This post started out from great observations from Chris Penn of the Financial Aid Podcast. Chris wrote about understanding unfamiliar Canadian Brands on his recent drive to Podcamp Toronto, by looking where the brand was located and what its neighbors were in the mall/signage department. ie. If you don’t know what a Tim Horton’s is, the fact that it’s next door to a McDonald’s and Burger King probably means it’s some sort of food joint.

I think this exact same thing is true in new media. While everyone has a chance to be their own individual brand, our affiliated marketing is also important. And I say this as someone who has NO advertising on any blog or podcast as of this point in time. I do promote author’s books through an Amazon link, but that’s it. I do mention businesses and connections I think are useful to my audience, but this is a public service, not a financially motivated thing for me personally.

So here’s the thing. If you look at yourself and your claimed new media space from blogs to podcasts, video to twitter, as a Brand, then where you position yourself, where you spend time on the web, and who links to you is simply affiliated marketing in business terms. (If you want to know more about personal brand, follow the link to CC Chapman’s great posts and podcasts on this subject).

But here’s the key- Every time we comment, every time we blog or podcast, we are saying something abut ourselves, who we affiliate with and where we want to be in this world.

And this is not meaning to say that we should develop friendships based solely on crass self-serving motives relating to building our own personal brand.
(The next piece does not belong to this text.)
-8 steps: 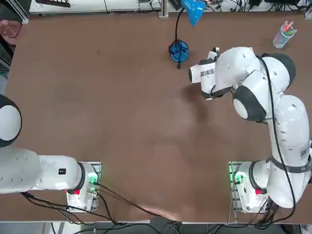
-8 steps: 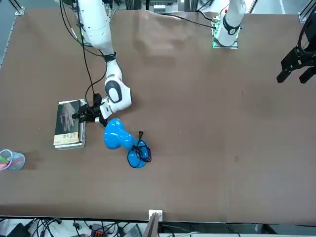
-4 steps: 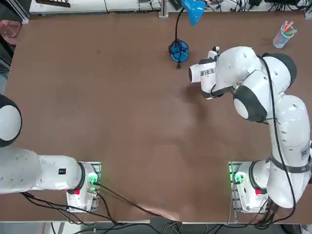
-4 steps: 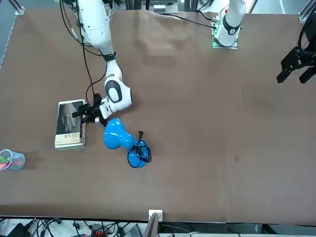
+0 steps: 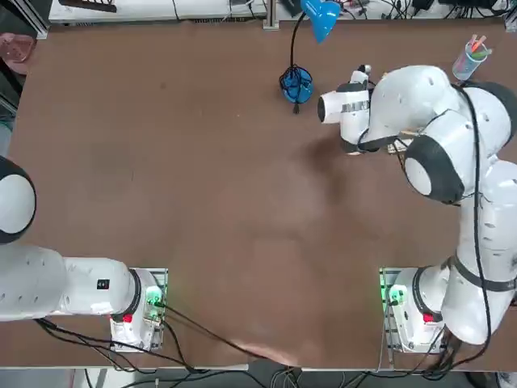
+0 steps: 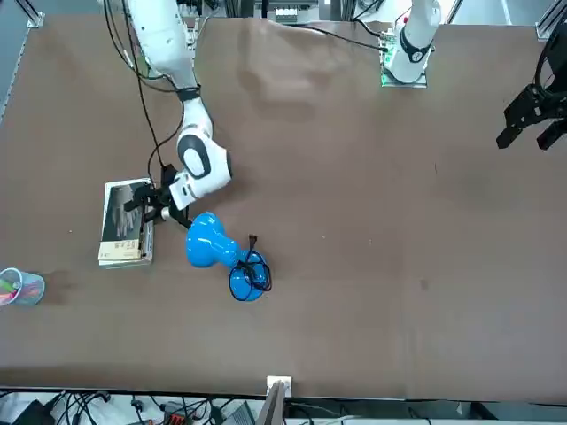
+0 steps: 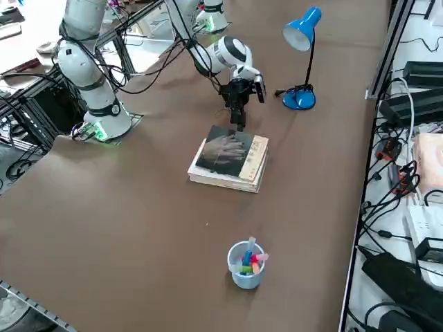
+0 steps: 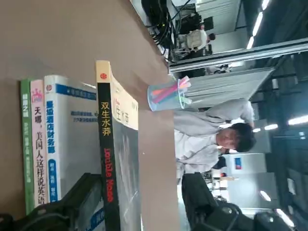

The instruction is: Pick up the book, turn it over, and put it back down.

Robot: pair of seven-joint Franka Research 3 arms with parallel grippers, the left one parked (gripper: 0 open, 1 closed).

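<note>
The book (image 6: 124, 221) lies flat near the table's right edge with its grey cover and pale hand image (image 7: 225, 149) facing up. In the wrist view its near side (image 8: 108, 144) shows stacked spines: green, pink, white with a blue strip, and black on top. My right gripper (image 6: 143, 205) sits low at the book's edge on the lamp side (image 7: 237, 121). It is open (image 8: 142, 185): one finger (image 8: 89, 195) is level with the white spine, the other (image 8: 197, 192) stands clear above the grey cover. In the top view the right arm (image 5: 404, 105) hides the book.
A blue desk lamp (image 6: 211, 243) stands close beside the gripper, its base (image 7: 299, 100) and cord toward the far edge. A pale blue cup of pens (image 7: 246, 266) stands beyond the book at the table's right corner. A person (image 8: 211, 139) sits off the table.
The right arm's wrist and elbow have swung toward the table's right side. The gripper has edged slightly further onto the book's edge. The book has barely shifted.
</note>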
But let’s also face it- your friends, colleagues and trusted insiders are your best brand marketers- because they like and identify with you. The people you like and associate with says something about you and your values, what you find interesting and compelling. Hell, I’ve found more interesting information, compelling podcasts, blog posts that have changed the way I view the world through this “affiliate marketing” than I would have ever found on my own. By following links, making links, and starting to think in hyperlinks, the web has become a real three dimensional space of information and media as never before.

I have a to-do list a mile long, that involves updating my blogroll on different sites, doing better on my hyperlinks, and getting better about the connecting part of my new media experience. I sometimes get bogged down in the day to day, and have not yet become fluent in this new language. But every time I add a new skill, or start to understand that linking is not really about my own “google juice” but about connections and affiliate marketing, the web becomes a more useful tool for me and everyone who stops by.
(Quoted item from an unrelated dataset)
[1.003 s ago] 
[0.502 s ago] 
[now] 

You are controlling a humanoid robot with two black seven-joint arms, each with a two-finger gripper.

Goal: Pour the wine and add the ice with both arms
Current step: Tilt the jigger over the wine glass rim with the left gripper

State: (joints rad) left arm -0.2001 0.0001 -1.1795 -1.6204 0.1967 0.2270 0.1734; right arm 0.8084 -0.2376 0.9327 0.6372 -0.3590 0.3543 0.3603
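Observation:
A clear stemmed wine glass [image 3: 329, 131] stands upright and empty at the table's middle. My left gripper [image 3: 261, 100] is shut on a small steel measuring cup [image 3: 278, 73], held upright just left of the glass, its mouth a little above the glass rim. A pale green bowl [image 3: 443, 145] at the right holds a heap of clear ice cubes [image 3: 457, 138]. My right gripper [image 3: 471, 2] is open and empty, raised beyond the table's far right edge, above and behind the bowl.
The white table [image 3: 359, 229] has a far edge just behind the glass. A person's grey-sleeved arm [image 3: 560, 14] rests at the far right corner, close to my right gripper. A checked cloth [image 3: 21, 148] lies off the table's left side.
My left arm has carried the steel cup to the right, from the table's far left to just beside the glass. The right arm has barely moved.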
I think it’s all about taking on the responsibility for being an internet electrician, connecting wires and pathways to new information for people that come to my corner of the web, giving them the light switches and buttons to push and say- “Wow- that was something cool I never would have found on my own.”
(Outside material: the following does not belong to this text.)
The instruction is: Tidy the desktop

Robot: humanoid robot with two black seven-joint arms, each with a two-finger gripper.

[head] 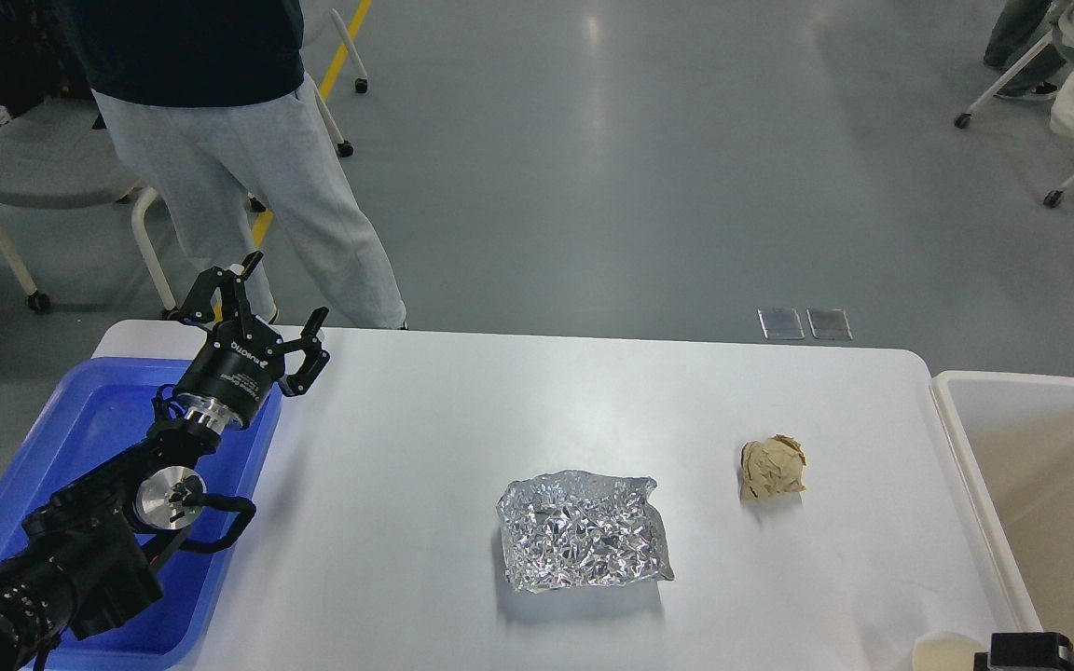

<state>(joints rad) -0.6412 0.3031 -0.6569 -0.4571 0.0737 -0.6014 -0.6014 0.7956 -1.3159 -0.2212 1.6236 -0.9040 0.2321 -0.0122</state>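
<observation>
The white desktop (425,438) fills the middle of the head view. A crumpled silver foil bag (582,529) lies on it, centre front. A crumpled tan paper ball (771,469) lies to the right of the bag, apart from it. My left gripper (278,300) is open and empty, raised over the table's far left corner, at the far right edge of the blue tray, well left of the foil bag. Only a dark part of my right arm (1050,650) shows at the bottom right; its gripper is out of view.
A blue plastic tray (89,433) sits at the table's left end, under my left arm. A beige tub (1040,475) stands off the right end. A person in grey trousers (248,177) stands behind the far left corner, beside chairs (34,168).
</observation>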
For example, I will give a look and try different blogs and websites my trusted resources recoomend, like Chris Penn, CC Chapman, Chris Brogan, Julien Smith, and Mark Blevis, just to name a few. It’s online, but it’s just the same as if my neighbor points me in the direction of a good sale or local resource I might not know about. It’s friendsourcing and community building. And all of this requires openness, trust and sharing.

This applies equally well to affiliating my podcast project, the LD Podcast, with its natural community. This means participating and communication on great sites like Maya’s Mom, Schwab Learning, and LD Online. This means answering emails and blogposts on my site, and on my posts over at GNM Parents. It means providing resources and links on my site to things I find interesting and useful, so my visitors have a new portal for resources. This also means starting, contributing to, and maintaining conversations. This means building a community, person by person, link by link. And every conversation, every contribution, every link goes towards the goal of building your brand through affiliation and placement.

Yes, it’s placing myself next to other like brands, just like the natural affiliations of book stores and coffee shops. You know my podcast is about education and learning disabilities by where you find it, and by what I discuss. You would expect to find podcasts about education on education sites, just like you expect to find Peanut Butter and Jelly in the same aisle in the grocery store.

While I like being able to think about new media in business terms and with business language, I find it is just another code to express the same feelings and sentiments I use in other parts of my life. The online world is not separate, but an augmentation of the natural world. It’s a communication tool, a community tool, a way to connect with others you might never trip over otherwise. And it’s why I believe that, deep down, the only difference between old and new media is the willingness and ability to create an conversation and community.

In the end, communication is all about language and how you choose to express yourself and your values to those who care. You can call it branding, affiliated marketing, link love, google juice, or Fred, for that matter, but in more unversal terms, it’s about friends and trust and community.